Clara doesn't say anything as we walk back to my house. She even helps me pack a small backpack with essentials before walking me towards the edge of the forest. I'll miss the flatlands here. We're not so north after all. I'll miss the river and the beautiful clearings. A change could be exactly what I need.
By the time I'm standing in front of the edge of the forest, the moon is shining brightly. It took much longer to pack my essentials than I thought.
Suddenly, I feel Clara's arms wrap around me into a close embrace. She sniffles against my shoulder, and I realize how much it's going to hurt not waking up next to her every day when our alarms go off. How I'll miss our weekends together, our gossips about the members of our pack. How I'll miss running with her through the woods and swimming in the river.
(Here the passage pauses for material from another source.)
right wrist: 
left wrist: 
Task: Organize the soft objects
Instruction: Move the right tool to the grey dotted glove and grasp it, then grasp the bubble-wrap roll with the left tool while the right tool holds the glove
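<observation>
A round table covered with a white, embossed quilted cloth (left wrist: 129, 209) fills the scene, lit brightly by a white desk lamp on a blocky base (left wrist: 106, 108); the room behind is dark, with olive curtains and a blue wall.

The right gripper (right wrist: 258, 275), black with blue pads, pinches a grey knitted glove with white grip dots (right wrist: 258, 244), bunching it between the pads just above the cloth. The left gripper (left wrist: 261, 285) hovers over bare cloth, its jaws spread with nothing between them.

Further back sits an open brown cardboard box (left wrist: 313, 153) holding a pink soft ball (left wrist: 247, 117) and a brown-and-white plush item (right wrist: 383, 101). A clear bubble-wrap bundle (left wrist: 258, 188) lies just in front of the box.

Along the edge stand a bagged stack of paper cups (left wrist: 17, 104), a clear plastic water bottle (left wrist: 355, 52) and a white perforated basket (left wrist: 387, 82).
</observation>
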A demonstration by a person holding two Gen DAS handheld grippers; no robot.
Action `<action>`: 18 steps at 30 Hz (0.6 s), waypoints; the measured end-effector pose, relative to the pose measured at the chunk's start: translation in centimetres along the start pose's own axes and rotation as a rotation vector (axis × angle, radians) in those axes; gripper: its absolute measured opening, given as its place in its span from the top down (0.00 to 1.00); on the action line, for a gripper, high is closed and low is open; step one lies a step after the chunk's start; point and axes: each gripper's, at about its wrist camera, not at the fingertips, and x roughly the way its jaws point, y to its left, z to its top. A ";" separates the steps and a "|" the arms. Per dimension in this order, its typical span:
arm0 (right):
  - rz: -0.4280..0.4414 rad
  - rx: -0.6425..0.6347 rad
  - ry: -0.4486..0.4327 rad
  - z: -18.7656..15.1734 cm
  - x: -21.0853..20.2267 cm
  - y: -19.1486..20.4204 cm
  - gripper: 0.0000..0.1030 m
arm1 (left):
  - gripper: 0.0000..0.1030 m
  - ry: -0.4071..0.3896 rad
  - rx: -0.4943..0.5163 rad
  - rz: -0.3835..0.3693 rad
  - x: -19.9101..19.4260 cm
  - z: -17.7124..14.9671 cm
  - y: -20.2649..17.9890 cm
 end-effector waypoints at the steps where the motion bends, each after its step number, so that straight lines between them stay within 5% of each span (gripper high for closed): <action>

"Take this," She quickly takes off her necklace. It's a pendant I got her on her eighteenth birthday. Something small but everlasting to showcase how much we care for one another.
I gently place it in my backpack as to not break it once I shift, smiling sadly and keeping my composure so I don't start crying. "I'll call you when I'm safe, okay?"
Clara nods, "Okay. Take care of yourself, Mia. I know how strong you are."
I give her another quick hug before turning around. I turn my back towards the pack I've called home my whole life. The pack where my mate is currently residing. I pull the straps of my backpack, looking up at the full moon to give me light into the dark forest.
I feel the wolf inside me stir nervously. Mixed emotions running through her, realizing that we'll no longer be strength in numbers if not strong alone. There's only one place I think we can go. I let her take over my body, landing on four paws instead of two feet. Taking my backpack into my mouth, I start running into the forest.